Versicherungsmedizin ist Teil der Sozial- und Präventivmedizin. Sie ist die Lehre von den Beziehungen zwischen kranken, verunfallten oder einen Versicherungsantrag stellenden Personen, den medizinischen Leistungserbringern und den Versicherungsunternehmen.

Die Versicherungsmedizin versteht sich als Teil der Sozial- und Präventivmedizin. Ihr kommt eher nationaler Charakter zu (im Unterschied z. B. zur Präventivmedizin, Arbeitsmedizin oder Epidemiologie). Versicherungsmediziner haben eine Mittlerfunktion zwischen den Patienten, den Versicherungsunternehmen und den medizinischen Leistungserbringern.

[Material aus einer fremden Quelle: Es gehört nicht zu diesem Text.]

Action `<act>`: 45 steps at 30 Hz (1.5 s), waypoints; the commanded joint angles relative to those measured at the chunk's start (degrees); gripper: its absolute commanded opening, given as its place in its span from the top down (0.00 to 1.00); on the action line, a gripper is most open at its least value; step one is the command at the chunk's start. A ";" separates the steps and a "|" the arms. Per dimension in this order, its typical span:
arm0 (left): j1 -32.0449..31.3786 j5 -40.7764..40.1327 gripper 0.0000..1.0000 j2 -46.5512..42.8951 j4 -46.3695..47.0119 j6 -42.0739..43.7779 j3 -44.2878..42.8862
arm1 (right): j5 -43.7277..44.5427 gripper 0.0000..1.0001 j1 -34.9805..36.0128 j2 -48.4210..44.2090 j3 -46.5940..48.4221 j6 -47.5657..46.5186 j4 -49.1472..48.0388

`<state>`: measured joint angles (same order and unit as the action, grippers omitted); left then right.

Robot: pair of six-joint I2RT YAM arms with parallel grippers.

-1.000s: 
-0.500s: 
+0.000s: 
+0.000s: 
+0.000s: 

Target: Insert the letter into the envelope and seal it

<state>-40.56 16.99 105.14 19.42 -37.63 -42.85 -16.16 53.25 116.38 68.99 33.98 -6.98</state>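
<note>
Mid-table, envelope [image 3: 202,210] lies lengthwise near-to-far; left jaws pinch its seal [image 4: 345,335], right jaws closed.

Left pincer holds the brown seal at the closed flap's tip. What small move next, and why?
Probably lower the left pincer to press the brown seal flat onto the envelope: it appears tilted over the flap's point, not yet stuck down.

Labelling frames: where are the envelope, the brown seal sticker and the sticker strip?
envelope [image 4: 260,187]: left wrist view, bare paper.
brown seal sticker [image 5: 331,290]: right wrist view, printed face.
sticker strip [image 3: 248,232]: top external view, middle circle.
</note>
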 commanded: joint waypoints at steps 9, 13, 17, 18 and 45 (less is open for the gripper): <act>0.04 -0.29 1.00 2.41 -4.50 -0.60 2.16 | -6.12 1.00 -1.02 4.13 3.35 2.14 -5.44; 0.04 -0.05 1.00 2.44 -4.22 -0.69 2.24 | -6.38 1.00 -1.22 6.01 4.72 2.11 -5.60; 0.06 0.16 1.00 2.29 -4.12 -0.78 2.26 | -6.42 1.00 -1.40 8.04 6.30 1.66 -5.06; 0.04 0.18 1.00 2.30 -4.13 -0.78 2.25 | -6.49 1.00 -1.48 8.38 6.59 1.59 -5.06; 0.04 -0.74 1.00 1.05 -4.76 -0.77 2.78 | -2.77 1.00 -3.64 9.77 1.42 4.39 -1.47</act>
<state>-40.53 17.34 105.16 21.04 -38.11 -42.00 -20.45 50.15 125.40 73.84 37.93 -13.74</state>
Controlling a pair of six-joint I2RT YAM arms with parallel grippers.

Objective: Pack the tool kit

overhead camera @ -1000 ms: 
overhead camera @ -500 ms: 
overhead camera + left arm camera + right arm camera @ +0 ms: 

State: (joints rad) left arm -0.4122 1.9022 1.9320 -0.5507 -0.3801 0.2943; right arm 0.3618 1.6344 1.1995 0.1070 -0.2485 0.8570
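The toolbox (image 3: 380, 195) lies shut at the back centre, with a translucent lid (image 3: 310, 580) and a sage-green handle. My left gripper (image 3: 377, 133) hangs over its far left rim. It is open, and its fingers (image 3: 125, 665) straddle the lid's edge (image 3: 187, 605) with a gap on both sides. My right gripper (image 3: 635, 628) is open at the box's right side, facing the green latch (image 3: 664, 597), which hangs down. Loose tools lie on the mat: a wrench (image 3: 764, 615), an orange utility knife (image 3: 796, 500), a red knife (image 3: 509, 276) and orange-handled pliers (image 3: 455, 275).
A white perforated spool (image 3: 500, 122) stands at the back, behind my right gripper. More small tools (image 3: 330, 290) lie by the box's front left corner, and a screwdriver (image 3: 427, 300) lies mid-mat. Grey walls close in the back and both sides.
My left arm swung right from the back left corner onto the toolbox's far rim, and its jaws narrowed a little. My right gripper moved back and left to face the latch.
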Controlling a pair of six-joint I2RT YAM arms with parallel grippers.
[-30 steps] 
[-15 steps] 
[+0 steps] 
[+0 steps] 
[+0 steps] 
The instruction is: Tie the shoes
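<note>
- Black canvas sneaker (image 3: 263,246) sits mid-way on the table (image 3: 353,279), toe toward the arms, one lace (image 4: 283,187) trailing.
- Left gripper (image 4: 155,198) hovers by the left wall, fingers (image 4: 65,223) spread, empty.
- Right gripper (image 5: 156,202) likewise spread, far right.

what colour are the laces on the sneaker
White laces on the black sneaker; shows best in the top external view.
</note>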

Die Versicherungsgesellschaften sind regelmässig auf die Mithilfe von Ärztinnen und Ärzten angewiesen, wenn es darum geht, gesundheitliche Risiken abzuschätzen oder die Qualität diagnostischer und therapeutischer Massnahmen zu überprüfen.

Versicherungs- und Vertrauensärzte wirken mit, wenn es gilt, die Behandlung von Patientinnen und Patienten zu koordinieren oder zu steuern. Diese Funktionen setzen neben fachärztlichen Kenntnissen auch solche über das Versicherungswesen und das Gesundheitsversorgungssystem voraus.

Auch sollten die beratenden Ärzte mit den Instrumenten des Betreuungsmanagements und der Qualitätssicherung vertraut sein. Von ihnen wird erwartet, dass sie sich in medizinrechtlichen Fragen auskennen, wie sie im Zusammenhang mit der Patientenaufklärung, dem Datenschutz, bei der Beurteilung von Haftpflichtfragen oder in der medizinischen Begutachtung auftreten.